An exact reproduction of the lines below, from the first through the one with "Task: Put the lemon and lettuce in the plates", is the whole answer; pictures have no place in it.

### Exercise inputs
◇ ◇ ◇ ◇
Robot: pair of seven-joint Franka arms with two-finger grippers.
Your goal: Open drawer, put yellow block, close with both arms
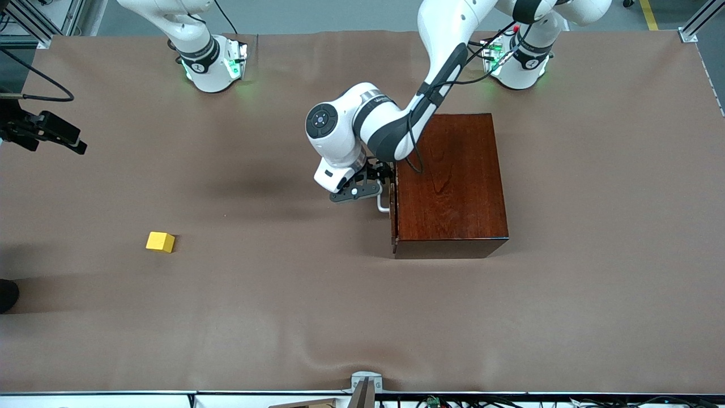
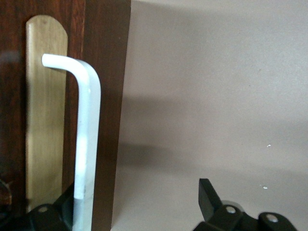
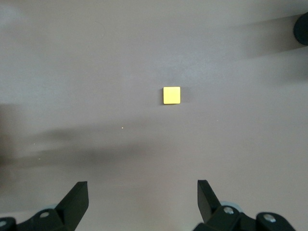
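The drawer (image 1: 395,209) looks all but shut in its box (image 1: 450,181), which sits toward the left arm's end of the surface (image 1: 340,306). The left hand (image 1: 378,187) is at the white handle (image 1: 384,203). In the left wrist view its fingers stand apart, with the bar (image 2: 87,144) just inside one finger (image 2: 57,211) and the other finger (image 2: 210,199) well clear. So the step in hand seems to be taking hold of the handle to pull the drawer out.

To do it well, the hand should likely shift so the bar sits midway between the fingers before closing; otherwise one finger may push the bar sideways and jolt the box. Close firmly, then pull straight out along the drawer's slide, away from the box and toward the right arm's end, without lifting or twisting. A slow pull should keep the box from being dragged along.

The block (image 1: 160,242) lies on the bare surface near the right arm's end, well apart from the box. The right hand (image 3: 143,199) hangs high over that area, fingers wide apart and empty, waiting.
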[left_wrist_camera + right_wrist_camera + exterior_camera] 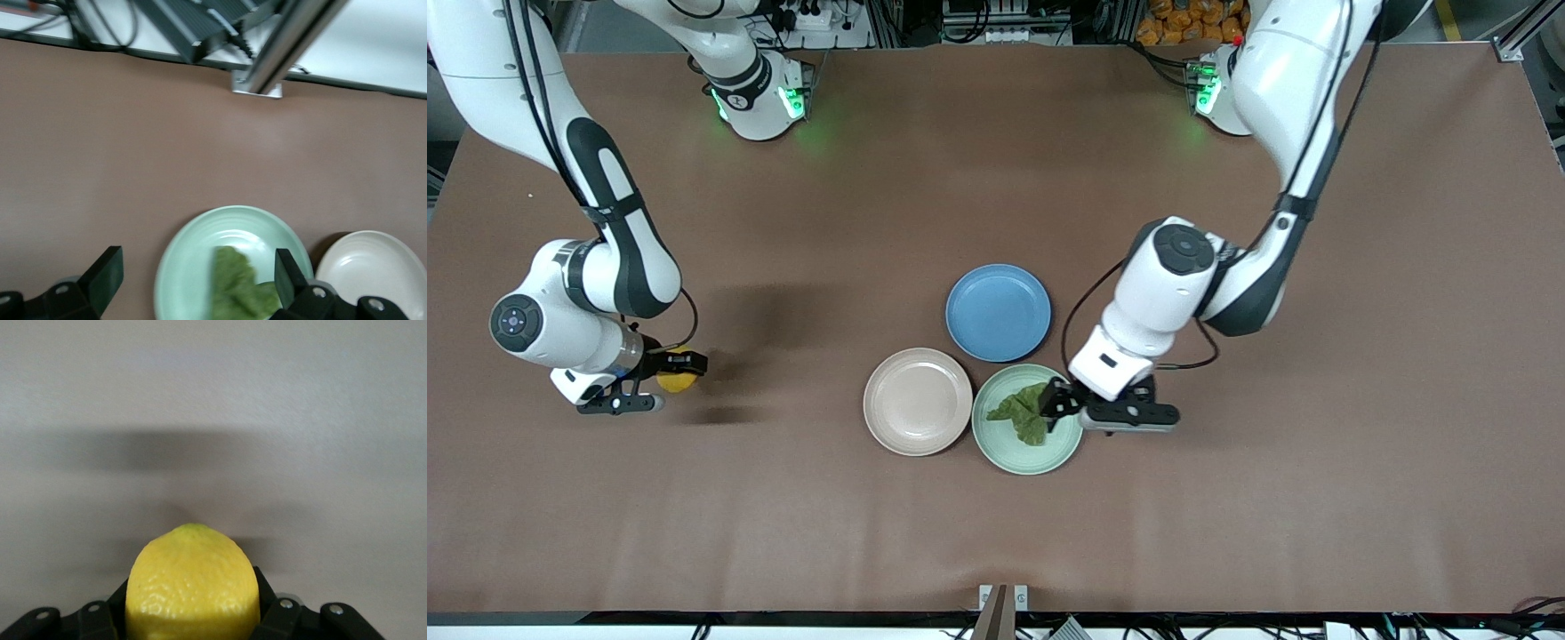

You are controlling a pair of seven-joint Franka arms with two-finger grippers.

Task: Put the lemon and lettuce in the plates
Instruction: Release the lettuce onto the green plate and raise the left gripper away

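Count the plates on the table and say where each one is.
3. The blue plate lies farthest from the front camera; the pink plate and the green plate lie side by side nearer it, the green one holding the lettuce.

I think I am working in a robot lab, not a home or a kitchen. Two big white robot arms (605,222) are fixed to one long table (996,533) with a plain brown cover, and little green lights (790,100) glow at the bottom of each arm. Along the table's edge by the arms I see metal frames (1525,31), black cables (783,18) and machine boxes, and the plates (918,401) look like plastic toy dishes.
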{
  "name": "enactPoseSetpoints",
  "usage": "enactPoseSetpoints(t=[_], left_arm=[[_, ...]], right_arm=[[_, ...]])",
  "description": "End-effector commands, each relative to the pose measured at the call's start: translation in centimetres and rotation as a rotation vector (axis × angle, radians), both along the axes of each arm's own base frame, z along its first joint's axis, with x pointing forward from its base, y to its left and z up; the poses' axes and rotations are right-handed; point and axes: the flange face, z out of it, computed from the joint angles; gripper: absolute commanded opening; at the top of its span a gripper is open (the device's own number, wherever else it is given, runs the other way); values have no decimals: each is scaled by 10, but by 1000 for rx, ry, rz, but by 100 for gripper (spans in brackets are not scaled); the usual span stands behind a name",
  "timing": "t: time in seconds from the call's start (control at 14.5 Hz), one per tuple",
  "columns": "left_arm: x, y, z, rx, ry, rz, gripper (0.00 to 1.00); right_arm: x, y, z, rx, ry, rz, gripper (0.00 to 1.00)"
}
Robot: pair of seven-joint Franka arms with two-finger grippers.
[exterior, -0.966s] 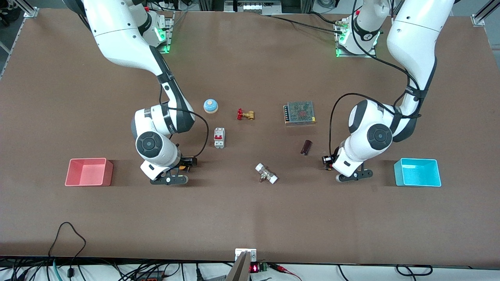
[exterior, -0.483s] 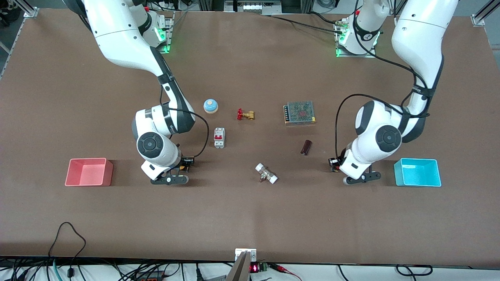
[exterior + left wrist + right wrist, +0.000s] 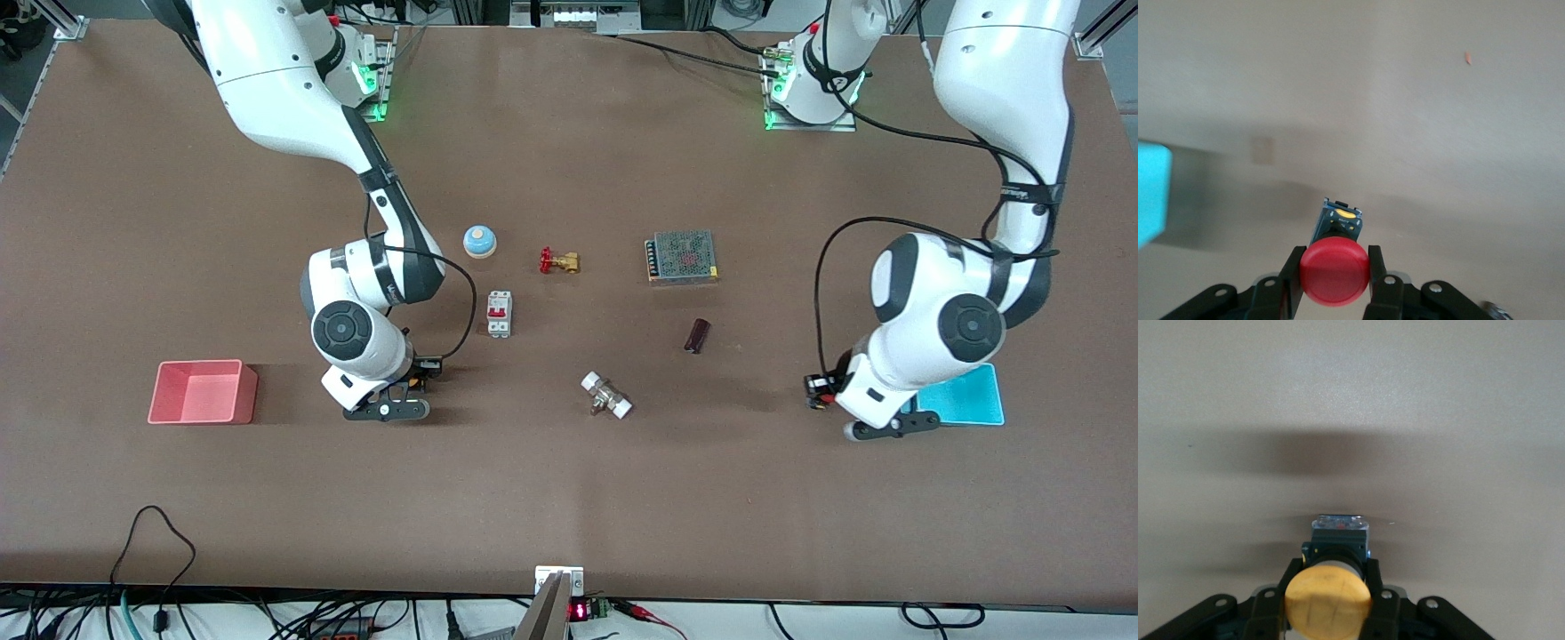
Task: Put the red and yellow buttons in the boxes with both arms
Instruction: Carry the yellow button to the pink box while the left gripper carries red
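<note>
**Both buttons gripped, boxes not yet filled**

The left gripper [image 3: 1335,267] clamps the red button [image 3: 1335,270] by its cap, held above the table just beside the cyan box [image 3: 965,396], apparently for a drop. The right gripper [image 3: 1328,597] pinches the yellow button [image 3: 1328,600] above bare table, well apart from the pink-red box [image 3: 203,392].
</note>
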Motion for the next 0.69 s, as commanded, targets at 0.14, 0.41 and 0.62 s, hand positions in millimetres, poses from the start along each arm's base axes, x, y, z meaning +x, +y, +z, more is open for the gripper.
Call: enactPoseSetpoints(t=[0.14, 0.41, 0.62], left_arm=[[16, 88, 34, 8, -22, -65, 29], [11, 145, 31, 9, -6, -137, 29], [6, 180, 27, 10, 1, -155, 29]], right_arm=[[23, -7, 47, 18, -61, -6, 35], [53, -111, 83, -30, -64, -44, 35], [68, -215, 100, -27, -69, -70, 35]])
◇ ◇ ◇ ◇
### Answer box
Robot: pair of seven-joint Franka arms with two-finger grippers.
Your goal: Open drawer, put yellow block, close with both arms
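The drawer (image 1: 395,209) looks all but shut in its box (image 1: 450,181), which sits toward the left arm's end of the surface (image 1: 340,306). The left hand (image 1: 378,187) is at the white handle (image 1: 384,203). In the left wrist view its fingers stand apart, with the bar (image 2: 87,144) just inside one finger (image 2: 57,211) and the other finger (image 2: 210,199) well clear. So the step in hand seems to be taking hold of the handle to pull the drawer out.

To do it well, the hand should likely shift so the bar sits midway between the fingers before closing; otherwise one finger may push the bar sideways and jolt the box. Close firmly, then pull straight out along the drawer's slide, away from the box and toward the right arm's end, without lifting or twisting. A slow pull should keep the box from being dragged along.

The block (image 1: 160,242) lies on the bare surface near the right arm's end, well apart from the box. The right hand (image 3: 143,199) hangs high over that area, fingers wide apart and empty, waiting.
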[left_wrist_camera + right_wrist_camera + exterior_camera] 

You are controlling a pair of seven-joint Franka arms with two-finger grippers.

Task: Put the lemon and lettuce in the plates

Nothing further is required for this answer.